How Long Did It Take to Translate That Bible?

“How long did it take you and Jo to translate the Bible into Canela?”

That is like asking a giant pumpkin growing contestant, “How long did it take you to grow that record breaking, 2,000-pound pumpkin? His answer might range from “Three months,” to “Thirty years,” depending on when he started counting.

It’s actually the wrong question to ask. Every pumpkin farmer knows he didn’t grow the pumpkin, Someone Else did. In the same way, although Jo and I were involved in translating that Bible, it was God who grew that project and produced the fruit—something much bigger than a giant pumpkin.

The Teenager’s Decision
Here’s how God grew that Bible translation: Sixty years ago the principal of my high school shook my eighteen-year-old hand, gave me a diploma, and sent me out into the world.
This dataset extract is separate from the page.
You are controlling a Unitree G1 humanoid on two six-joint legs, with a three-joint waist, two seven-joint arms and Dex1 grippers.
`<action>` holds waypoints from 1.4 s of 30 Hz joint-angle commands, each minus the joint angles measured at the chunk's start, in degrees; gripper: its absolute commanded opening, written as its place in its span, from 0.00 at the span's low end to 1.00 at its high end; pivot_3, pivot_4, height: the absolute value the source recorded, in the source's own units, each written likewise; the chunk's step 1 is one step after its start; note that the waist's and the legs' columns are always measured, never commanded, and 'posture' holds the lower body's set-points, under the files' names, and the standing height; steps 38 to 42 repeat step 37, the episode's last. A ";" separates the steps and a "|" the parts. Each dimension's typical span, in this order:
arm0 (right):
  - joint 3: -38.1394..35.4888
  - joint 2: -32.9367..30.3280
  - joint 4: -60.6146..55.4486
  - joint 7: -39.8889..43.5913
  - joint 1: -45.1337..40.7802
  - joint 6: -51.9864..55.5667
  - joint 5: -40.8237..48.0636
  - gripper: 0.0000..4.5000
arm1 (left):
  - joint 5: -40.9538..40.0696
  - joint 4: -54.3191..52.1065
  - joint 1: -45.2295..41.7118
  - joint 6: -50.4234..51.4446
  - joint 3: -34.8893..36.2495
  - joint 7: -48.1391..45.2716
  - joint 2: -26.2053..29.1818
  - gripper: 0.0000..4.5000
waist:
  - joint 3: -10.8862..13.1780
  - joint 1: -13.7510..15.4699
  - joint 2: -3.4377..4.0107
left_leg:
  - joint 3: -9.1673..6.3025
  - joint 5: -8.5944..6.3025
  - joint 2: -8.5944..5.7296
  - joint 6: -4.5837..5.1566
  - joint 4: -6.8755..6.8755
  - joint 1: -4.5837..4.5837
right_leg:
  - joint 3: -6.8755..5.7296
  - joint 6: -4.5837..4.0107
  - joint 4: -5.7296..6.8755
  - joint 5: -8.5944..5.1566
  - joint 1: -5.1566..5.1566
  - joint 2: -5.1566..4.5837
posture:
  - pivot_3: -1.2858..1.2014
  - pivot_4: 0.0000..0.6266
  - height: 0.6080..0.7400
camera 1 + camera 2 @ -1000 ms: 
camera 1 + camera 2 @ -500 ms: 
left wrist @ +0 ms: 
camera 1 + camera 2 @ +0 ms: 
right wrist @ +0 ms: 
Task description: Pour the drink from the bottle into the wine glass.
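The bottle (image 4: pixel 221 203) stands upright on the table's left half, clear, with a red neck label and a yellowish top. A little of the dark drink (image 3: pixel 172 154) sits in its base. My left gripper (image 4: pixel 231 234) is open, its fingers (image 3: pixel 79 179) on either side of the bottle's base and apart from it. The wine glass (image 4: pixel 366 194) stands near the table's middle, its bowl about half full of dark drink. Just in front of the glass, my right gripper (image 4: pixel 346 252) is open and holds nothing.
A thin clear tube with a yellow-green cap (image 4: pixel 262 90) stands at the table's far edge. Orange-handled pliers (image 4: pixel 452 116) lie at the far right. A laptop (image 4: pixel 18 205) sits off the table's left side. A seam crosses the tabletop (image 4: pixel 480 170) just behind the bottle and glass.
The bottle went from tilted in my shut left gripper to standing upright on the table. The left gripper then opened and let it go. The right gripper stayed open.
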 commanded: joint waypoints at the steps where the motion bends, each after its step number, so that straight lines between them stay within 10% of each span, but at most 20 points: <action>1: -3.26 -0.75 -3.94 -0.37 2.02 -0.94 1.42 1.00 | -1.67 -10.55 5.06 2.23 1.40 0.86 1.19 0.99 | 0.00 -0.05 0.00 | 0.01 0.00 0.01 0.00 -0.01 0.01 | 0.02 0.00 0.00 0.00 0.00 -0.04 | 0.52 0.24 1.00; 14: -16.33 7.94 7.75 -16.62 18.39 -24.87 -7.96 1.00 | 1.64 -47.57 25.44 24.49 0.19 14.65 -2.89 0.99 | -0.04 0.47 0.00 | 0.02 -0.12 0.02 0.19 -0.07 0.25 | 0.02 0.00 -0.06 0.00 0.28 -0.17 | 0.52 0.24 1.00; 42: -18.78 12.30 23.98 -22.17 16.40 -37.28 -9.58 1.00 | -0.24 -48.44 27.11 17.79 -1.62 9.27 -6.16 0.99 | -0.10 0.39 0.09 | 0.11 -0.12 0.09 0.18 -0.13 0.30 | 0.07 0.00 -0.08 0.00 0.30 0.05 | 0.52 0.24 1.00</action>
I was a relatively young Christian, God having brought me to decide to become a Jesus follower a few years earlier. Now He moved me to make another decision.

“Jesus,” I prayed, “You loved me enough to give Your life for me: I love you enough to give my life to You. I want to do something great for You. Guide my next steps.”
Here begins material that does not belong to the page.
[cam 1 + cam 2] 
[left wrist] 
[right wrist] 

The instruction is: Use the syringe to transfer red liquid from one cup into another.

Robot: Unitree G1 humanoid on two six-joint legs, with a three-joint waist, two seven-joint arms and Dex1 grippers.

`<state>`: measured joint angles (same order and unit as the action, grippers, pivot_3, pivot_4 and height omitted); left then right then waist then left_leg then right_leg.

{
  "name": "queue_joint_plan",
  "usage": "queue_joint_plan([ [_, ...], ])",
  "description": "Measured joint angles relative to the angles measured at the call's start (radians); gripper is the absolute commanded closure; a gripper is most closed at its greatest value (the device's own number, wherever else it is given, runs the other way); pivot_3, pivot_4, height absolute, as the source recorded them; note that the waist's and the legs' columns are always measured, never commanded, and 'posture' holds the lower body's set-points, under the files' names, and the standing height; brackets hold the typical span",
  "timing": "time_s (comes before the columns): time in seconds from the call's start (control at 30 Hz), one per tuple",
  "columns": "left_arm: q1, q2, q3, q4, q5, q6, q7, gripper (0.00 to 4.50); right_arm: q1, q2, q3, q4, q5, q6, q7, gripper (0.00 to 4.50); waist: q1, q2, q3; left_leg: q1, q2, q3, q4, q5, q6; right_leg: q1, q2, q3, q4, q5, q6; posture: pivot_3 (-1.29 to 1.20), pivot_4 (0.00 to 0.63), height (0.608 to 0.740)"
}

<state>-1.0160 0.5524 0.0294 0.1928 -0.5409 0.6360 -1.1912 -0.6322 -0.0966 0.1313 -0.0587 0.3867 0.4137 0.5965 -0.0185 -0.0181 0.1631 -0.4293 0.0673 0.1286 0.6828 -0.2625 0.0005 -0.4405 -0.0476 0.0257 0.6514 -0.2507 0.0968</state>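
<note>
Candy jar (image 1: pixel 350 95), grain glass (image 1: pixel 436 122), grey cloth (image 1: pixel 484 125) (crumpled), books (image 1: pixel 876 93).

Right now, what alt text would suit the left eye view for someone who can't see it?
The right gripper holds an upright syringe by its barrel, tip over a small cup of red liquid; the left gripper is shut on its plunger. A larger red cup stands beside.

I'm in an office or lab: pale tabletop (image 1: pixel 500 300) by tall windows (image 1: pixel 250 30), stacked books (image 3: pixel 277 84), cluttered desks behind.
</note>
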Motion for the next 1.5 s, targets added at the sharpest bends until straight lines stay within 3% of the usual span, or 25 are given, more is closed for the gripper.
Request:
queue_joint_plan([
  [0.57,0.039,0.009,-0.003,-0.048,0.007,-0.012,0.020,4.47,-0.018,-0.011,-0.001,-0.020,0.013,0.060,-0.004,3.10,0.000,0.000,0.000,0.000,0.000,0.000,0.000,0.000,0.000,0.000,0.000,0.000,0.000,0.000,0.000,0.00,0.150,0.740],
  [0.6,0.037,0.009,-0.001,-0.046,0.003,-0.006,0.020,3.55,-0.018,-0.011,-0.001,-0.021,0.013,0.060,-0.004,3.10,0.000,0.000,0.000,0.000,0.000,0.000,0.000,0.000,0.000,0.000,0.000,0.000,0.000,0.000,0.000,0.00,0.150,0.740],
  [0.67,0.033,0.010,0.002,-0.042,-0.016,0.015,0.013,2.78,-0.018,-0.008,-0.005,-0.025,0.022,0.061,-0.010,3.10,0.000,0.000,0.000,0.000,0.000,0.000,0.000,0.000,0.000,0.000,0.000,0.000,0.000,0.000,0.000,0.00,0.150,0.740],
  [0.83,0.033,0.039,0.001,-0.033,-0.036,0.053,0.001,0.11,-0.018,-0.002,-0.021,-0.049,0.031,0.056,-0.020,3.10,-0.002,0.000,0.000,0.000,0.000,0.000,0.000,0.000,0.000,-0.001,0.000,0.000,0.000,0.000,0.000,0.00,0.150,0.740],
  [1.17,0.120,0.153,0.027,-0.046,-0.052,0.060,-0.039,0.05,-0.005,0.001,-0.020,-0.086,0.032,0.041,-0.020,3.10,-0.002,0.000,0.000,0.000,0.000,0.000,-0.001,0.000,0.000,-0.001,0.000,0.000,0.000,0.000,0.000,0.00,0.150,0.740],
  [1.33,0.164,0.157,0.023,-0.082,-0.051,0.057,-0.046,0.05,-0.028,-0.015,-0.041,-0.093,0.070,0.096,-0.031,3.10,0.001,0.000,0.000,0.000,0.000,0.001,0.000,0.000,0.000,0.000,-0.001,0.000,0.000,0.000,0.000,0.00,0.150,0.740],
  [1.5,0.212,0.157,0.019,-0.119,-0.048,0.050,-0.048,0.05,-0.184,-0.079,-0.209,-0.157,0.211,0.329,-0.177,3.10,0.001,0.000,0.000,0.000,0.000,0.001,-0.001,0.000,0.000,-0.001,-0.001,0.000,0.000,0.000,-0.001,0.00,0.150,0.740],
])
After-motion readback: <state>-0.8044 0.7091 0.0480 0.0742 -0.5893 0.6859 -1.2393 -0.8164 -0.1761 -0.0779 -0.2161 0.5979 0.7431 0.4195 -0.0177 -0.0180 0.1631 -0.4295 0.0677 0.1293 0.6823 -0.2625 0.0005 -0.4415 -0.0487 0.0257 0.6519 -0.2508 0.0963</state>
He did. It was 1956 and God showed me the logic of attending Bible school to study His Word, to learn public speaking, and to confirm that the greatest spiritual needs were overseas, on the mission field. To earn the money for school, I worked for a year—cleaning sewers, building oil tanks, and doing seismic oil exploration. I started Bible school in the fall of 1957.

The Training
After graduating from Bible school, I married Jo, the girl God had put into my life, showing me that Jo was just as committed to serve Him overseas as I was. To give us some ministry experience God provided us with a pastoral position in a small church in central Alberta, starting in the fall of 1962.

By the end of 1966, Jo and I had not only gained three years of experience in pastoral ministry, God had also led us to join Wycliffe Bible Translators, an organization committed to do whatever it takes to translate His Word into the language of every person on earth. We studied linguistics, literacy, cultural anthropology, the principles of Bible translation, and were trained in jungle survival techniques. During this time God also gave us three daughters and helped us to build a prayer and financial support team.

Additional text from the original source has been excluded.